Return the data that follows exactly as it appears. Pictures do not belong in the copy.

The data:
● ● ● ● ●

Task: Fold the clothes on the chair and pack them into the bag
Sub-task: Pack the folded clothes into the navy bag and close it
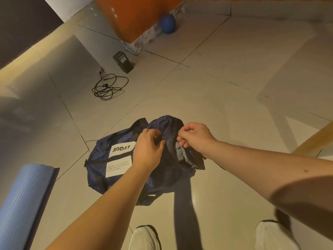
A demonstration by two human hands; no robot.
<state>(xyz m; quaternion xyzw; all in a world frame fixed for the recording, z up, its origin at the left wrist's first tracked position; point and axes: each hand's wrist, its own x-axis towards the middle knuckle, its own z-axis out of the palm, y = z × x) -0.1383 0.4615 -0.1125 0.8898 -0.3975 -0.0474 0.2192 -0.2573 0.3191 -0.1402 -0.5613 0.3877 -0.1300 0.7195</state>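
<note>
A navy bag (100, 159) lies on the tiled floor (216, 105) at the person's feet. The left hand (147, 147) grips its top edge; the right hand (194, 138) pinches the opposite edge. Pulling evenly apart should widen the mouth. Inside, grey fabric (181, 152) shows: lining or garment, unclear. No clothes in view.

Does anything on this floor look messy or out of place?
A black cable lies in a loose tangle on the tiles, near a small black box. The navy bag looks intact.
</note>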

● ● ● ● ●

Answer section:
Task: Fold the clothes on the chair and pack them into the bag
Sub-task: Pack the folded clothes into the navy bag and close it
A demonstration by two human hands; no robot.
<state>(xyz m; quaternion xyzw; all in a world frame fixed for the recording, z up, its origin at the left wrist's first tracked position; point and axes: each hand's wrist, its own x-axis towards the middle knuckle, its own z-axis out of the palm, y = z × x) -0.1383 0.4615 -0.1125 0.8898 -0.3975 -0.0474 0.2192 -0.2573 0.3191 -0.1402 -0.5613 0.3877 -0.1300 0.7195</state>
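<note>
A navy bag (100, 159) lies on the tiled floor (216, 105) at the person's feet. The left hand (147, 147) grips its top edge; the right hand (194, 138) pinches the opposite edge. Pulling evenly apart should widen the mouth. Inside, grey fabric (181, 152) shows: lining or garment, unclear. No clothes in view.

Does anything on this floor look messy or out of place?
A black cable lies in a loose tangle on the tiles, near a small black box. The navy bag looks intact.
</note>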

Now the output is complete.